▸ AIM OF THE TASK:
Restate the records below word for word.

▸ Data items:
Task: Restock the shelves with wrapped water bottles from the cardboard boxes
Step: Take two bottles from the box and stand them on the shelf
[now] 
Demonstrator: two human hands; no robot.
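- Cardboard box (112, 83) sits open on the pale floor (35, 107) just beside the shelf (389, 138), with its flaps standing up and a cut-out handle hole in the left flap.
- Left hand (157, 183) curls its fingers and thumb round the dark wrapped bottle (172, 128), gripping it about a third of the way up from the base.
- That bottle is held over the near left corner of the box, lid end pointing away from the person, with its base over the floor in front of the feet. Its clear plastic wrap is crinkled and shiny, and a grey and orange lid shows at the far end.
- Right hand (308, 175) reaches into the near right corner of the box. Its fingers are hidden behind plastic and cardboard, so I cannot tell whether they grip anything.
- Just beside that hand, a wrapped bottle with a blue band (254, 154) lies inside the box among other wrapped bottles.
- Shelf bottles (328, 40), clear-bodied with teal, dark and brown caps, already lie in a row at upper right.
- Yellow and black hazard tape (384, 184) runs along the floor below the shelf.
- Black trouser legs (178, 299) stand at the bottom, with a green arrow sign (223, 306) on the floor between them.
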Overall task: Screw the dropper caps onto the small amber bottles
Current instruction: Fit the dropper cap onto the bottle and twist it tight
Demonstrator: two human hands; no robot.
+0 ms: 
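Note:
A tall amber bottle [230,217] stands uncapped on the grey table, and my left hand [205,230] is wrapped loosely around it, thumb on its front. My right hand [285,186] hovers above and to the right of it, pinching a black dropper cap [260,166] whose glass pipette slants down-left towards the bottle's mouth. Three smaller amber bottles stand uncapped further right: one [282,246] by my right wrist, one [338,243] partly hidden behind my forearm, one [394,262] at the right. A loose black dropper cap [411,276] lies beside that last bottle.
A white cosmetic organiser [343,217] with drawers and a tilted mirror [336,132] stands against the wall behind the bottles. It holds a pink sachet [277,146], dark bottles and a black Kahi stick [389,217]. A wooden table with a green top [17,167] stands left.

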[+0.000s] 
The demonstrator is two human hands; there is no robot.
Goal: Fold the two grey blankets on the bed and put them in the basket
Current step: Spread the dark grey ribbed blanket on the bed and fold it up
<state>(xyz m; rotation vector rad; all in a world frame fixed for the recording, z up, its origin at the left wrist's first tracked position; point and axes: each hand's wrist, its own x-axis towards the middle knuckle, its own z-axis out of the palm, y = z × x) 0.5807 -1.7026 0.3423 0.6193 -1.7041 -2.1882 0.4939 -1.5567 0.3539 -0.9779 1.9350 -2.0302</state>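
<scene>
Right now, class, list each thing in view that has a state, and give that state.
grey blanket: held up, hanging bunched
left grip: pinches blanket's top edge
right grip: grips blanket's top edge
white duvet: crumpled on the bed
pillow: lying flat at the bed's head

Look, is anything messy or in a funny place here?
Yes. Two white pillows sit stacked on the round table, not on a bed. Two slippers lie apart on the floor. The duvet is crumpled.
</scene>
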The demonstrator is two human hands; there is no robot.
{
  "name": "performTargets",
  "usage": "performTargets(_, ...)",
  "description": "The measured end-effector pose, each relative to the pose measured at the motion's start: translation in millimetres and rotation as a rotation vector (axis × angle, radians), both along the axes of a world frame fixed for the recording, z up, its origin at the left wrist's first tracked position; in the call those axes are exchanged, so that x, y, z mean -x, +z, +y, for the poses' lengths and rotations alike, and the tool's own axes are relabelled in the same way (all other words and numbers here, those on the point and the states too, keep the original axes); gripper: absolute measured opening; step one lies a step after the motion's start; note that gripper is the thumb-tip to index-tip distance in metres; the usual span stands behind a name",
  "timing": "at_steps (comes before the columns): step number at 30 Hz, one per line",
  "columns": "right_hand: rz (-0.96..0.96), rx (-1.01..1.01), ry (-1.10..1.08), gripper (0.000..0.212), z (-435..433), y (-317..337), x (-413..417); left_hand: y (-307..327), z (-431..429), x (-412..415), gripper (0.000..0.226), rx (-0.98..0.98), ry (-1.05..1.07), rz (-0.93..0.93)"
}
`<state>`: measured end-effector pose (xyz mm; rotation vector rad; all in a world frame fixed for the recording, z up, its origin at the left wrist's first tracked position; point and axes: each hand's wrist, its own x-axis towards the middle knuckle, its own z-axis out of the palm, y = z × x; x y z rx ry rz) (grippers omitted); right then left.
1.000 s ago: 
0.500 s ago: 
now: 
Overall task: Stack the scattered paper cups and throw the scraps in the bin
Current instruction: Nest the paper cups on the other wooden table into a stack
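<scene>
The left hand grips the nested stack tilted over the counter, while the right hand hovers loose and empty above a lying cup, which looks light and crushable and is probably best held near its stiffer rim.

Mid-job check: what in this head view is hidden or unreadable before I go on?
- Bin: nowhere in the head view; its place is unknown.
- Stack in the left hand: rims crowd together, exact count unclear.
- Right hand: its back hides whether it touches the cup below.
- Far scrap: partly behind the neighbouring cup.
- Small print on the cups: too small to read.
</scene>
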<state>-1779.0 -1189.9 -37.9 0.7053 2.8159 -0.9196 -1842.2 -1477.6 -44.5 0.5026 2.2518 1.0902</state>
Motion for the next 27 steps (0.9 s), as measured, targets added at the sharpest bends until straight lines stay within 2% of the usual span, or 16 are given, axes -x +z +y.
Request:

▸ EXPECTED ANSWER:
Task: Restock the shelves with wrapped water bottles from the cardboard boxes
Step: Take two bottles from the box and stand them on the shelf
[now] 
Demonstrator: two human hands; no robot.
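- Cardboard box (112, 83) sits open on the pale floor (35, 107) just beside the shelf (389, 138), with its flaps standing up and a cut-out handle hole in the left flap.
- Left hand (157, 183) curls its fingers and thumb round the dark wrapped bottle (172, 128), gripping it about a third of the way up from the base.
- That bottle is held over the near left corner of the box, lid end pointing away from the person, with its base over the floor in front of the feet. Its clear plastic wrap is crinkled and shiny, and a grey and orange lid shows at the far end.
- Right hand (308, 175) reaches into the near right corner of the box. Its fingers are hidden behind plastic and cardboard, so I cannot tell whether they grip anything.
- Just beside that hand, a wrapped bottle with a blue band (254, 154) lies inside the box among other wrapped bottles.
- Shelf bottles (328, 40), clear-bodied with teal, dark and brown caps, already lie in a row at upper right.
- Yellow and black hazard tape (384, 184) runs along the floor below the shelf.
- Black trouser legs (178, 299) stand at the bottom, with a green arrow sign (223, 306) on the floor between them.
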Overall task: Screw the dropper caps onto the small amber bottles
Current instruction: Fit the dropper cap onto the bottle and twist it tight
Demonstrator: two human hands; no robot.
+0 ms: 
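Note:
A tall amber bottle [230,217] stands uncapped on the grey table, and my left hand [205,230] is wrapped loosely around it, thumb on its front. My right hand [285,186] hovers above and to the right of it, pinching a black dropper cap [260,166] whose glass pipette slants down-left towards the bottle's mouth. Three smaller amber bottles stand uncapped further right: one [282,246] by my right wrist, one [338,243] partly hidden behind my forearm, one [394,262] at the right. A loose black dropper cap [411,276] lies beside that last bottle.
A white cosmetic organiser [343,217] with drawers and a tilted mirror [336,132] stands against the wall behind the bottles. It holds a pink sachet [277,146], dark bottles and a black Kahi stick [389,217]. A wooden table with a green top [17,167] stands left.
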
[+0.000s] 
The demonstrator is two human hands; there is no robot.
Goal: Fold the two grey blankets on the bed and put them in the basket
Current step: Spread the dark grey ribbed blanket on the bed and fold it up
<state>(xyz m; rotation vector rad; all in a world frame fixed for the recording, z up, its origin at the left wrist's first tracked position; point and axes: each hand's wrist, its own x-axis towards the middle knuckle, its own z-axis out of the palm, y = z × x) 0.5807 -1.7026 0.3423 0.6193 -1.7041 -2.1882 0.4939 -1.5567 0.3539 -0.9779 1.9350 -2.0302</state>
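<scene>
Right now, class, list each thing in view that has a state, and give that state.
grey blanket: held up, hanging bunched
left grip: pinches blanket's top edge
right grip: grips blanket's top edge
white duvet: crumpled on the bed
pillow: lying flat at the bed's head

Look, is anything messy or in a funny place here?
Yes. Two white pillows sit stacked on the round table, not on a bed. Two slippers lie apart on the floor. The duvet is crumpled.
</scene>
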The demonstrator is two human hands; there is no robot.
{
  "name": "performTargets",
  "usage": "performTargets(_, ...)",
  "description": "The measured end-effector pose, each relative to the pose measured at the motion's start: translation in millimetres and rotation as a rotation vector (axis × angle, radians), both along the axes of a world frame fixed for the recording, z up, its origin at the left wrist's first tracked position; in the call those axes are exchanged, so that x, y, z mean -x, +z, +y, for the poses' lengths and rotations alike, and the tool's own axes are relabelled in the same way (all other words and numbers here, those on the point and the states too, keep the original axes); gripper: absolute measured opening; step one lies a step after the motion's start; note that gripper is the thumb-tip to index-tip distance in metres; the usual span stands behind a name",
  "timing": "at_steps (comes before the columns): step number at 30 Hz, one per line",
  "columns": "right_hand: rz (-0.96..0.96), rx (-1.01..1.01), ry (-1.10..1.08), gripper (0.000..0.212), z (-435..433), y (-317..337), x (-413..417); left_hand: y (-307..327), z (-431..429), x (-412..415), gripper (0.000..0.226), rx (-0.98..0.98), ry (-1.05..1.07), rz (-0.93..0.93)"
}
`<state>`: measured end-effector pose (xyz mm; rotation vector rad; all in a world frame fixed for the recording, z up, its origin at the left wrist's first tracked position; point and axes: each hand's wrist, its own x-axis towards the middle knuckle, its own z-axis out of the palm, y = z × x; x y z rx ry rz) (grippers omitted); right then left.
1.000 s ago: 
0.500 s ago: 
now: 
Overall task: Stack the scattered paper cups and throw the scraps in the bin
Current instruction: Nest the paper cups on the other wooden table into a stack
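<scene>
The left hand grips the nested stack tilted over the counter, while the right hand hovers loose and empty above a lying cup, which looks light and crushable and is probably best held near its stiffer rim.

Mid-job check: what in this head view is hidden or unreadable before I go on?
- Bin: nowhere in the head view; its place is unknown.
- Stack in the left hand: rims crowd together, exact count unclear.
- Right hand: its back hides whether it touches the cup below.
- Far scrap: partly behind the neighbouring cup.
- Small print on the cups: too small to read.
</scene>
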<state>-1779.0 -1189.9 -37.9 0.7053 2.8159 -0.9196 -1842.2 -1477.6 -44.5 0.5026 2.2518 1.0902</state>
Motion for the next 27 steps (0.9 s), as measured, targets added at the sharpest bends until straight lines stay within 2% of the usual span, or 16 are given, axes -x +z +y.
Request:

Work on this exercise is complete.